▶ [Exercise description]:
Before anything else, drop the pictures; then return exactly the lines from the top of the listing through the line with "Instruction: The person".

▶ [Collected material]:
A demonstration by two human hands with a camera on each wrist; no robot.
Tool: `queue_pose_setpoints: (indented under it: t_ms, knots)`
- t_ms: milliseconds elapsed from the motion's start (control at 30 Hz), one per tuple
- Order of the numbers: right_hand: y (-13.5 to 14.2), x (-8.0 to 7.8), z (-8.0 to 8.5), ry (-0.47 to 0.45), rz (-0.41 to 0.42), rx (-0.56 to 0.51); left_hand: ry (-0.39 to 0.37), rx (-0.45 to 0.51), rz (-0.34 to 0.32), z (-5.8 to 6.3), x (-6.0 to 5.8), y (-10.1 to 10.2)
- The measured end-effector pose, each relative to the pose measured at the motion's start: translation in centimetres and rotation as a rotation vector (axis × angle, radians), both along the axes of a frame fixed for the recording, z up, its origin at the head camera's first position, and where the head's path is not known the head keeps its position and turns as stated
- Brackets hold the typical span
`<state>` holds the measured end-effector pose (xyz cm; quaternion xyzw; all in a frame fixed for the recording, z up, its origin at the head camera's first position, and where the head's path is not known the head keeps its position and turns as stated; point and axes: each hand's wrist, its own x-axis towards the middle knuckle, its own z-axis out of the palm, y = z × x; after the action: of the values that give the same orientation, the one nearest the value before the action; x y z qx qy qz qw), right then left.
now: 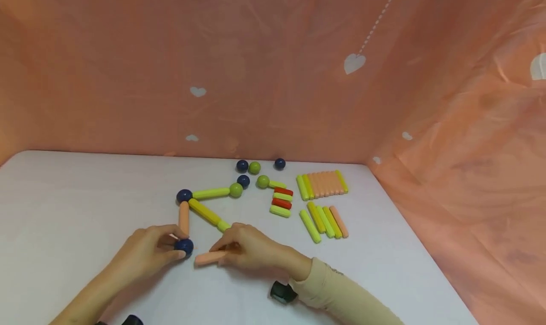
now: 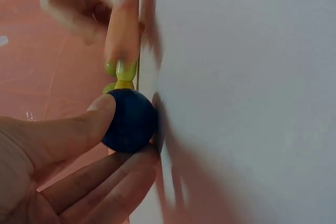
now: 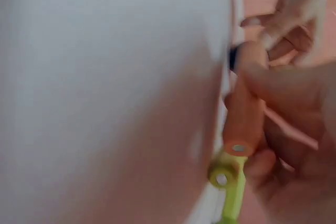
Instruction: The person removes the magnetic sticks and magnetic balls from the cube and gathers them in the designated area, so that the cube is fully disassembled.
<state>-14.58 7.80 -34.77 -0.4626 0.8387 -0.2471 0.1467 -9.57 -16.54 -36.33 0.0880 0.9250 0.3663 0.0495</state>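
Note:
In the head view my left hand (image 1: 147, 249) pinches a navy ball (image 1: 184, 247) between thumb and fingers, at the near end of a peach rod (image 1: 184, 218). That rod runs up to another navy ball (image 1: 184, 196), from which a lime rod (image 1: 211, 193) and a yellow rod (image 1: 205, 212) also extend. My right hand (image 1: 251, 247) grips a second peach rod (image 1: 209, 258), its free end a short gap from the held ball. A metal disc shows in this rod's end (image 3: 239, 148) in the right wrist view. My right hand partly hides a lime rod (image 1: 223, 226) beyond the yellow one.
A green ball (image 1: 236, 190) ends the lime rod, touching a navy ball (image 1: 243, 181). Short red and lime rods (image 1: 282, 203) lie stacked nearby. Right of them are a row of peach and yellow rods (image 1: 326, 183) and several loose rods (image 1: 317, 218). More balls (image 1: 254, 167) sit behind.

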Motion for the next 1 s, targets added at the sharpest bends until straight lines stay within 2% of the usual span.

▶ [Result of this task]:
A demonstration by two human hands with a camera on each wrist; no robot.
Tool: `queue_pose_setpoints: (indented under it: t_ms, knots)`
- t_ms: milliseconds elapsed from the motion's start (control at 30 Hz), one per tuple
- Order of the numbers: right_hand: y (-13.5 to 14.2), x (-8.0 to 7.8), z (-8.0 to 8.5), ry (-0.47 to 0.45), rz (-0.41 to 0.42), rx (-0.56 to 0.51); left_hand: ry (-0.39 to 0.37), rx (-0.45 to 0.51), rz (-0.34 to 0.32), z (-5.8 to 6.3), x (-6.0 to 5.8), y (-10.1 to 10.2)
- The measured end-effector pose, each relative to the pose measured at the motion's start: translation in centimetres and rotation as a rotation vector (axis × angle, radians), both along the axes of a frame fixed for the recording, z up, its origin at the head camera's first position, and where the head's path is not known the head keeps its position and turns as stated
- Brackets hold the typical span
`<state>` holds the measured end-effector pose (xyz cm; quaternion xyzw; all in a frame fixed for the recording, z up, its origin at the head camera's first position, and where the head's path is not known the head keeps its position and turns as stated; point and axes: each hand's wrist, its own x-axis towards the middle knuckle, its own z-axis out of the palm, y = z × x; after the action: of the values that give the same orientation, the one nearest the value before the action; x y z qx qy qz qw), right then left.
now: 
now: 
now: 
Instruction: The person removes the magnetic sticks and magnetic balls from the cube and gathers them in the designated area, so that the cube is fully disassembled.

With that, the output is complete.